→ WORK ITEM
Take the lines from the beginning of the data below through the line holding "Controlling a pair" and return exactly those.

=-=-=

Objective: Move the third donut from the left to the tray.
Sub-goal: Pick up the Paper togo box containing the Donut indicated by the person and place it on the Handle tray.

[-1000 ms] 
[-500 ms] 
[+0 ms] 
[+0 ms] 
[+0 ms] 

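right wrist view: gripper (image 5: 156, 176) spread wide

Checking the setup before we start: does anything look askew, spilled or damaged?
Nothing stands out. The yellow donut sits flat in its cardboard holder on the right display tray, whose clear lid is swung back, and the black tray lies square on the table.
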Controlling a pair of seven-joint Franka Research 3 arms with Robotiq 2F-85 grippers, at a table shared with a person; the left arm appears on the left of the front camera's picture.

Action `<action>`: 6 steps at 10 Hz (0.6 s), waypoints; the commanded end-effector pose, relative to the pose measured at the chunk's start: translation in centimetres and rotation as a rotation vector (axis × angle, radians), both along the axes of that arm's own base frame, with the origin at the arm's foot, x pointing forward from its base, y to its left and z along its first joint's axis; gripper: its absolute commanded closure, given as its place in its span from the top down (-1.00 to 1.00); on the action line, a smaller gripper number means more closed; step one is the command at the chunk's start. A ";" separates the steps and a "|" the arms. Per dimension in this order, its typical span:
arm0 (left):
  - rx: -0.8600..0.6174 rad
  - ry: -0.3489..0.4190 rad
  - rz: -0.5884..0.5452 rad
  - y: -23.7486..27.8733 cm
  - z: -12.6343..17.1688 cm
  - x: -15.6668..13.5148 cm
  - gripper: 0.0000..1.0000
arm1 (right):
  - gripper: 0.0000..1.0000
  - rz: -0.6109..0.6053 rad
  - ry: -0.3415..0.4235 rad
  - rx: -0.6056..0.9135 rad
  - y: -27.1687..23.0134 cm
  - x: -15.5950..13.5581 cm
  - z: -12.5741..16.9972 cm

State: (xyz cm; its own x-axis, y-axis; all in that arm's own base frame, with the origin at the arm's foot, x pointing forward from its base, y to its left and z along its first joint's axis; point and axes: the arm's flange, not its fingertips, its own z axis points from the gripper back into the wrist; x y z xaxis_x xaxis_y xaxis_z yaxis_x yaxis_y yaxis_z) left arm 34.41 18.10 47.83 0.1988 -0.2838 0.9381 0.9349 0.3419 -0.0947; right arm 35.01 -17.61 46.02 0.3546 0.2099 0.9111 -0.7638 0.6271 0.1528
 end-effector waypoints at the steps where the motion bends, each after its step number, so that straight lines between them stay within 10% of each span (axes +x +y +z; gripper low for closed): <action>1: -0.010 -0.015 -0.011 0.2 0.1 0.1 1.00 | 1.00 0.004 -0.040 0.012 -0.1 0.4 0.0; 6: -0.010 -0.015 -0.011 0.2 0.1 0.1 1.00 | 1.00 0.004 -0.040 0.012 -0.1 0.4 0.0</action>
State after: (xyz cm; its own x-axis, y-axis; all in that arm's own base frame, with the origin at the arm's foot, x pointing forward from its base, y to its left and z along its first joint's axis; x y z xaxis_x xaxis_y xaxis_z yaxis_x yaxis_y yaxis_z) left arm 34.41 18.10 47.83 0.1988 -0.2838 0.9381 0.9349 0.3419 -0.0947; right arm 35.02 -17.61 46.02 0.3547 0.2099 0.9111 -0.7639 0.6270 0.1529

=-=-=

→ RESULT FOR THIS TASK
Objective: Move the third donut from the left to the tray.
Sub-goal: Pick up the Paper togo box containing the Donut indicated by the person and place it on the Handle tray.

[-1000 ms] 
[-500 ms] 
[+0 ms] 
[+0 ms] 
[+0 ms] 

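right wrist view: gripper (image 5: 156, 176) spread wide

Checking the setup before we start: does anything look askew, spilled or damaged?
Nothing stands out. The yellow donut sits flat in its cardboard holder on the right display tray, whose clear lid is swung back, and the black tray lies square on the table.
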Controlling a pair of seven-joint Franka Research 3 arms with Robotiq 2F-85 grippers, at a table shared with a person; the left arm appears on the left of the front camera's picture.

Nothing further remains to be added to the answer.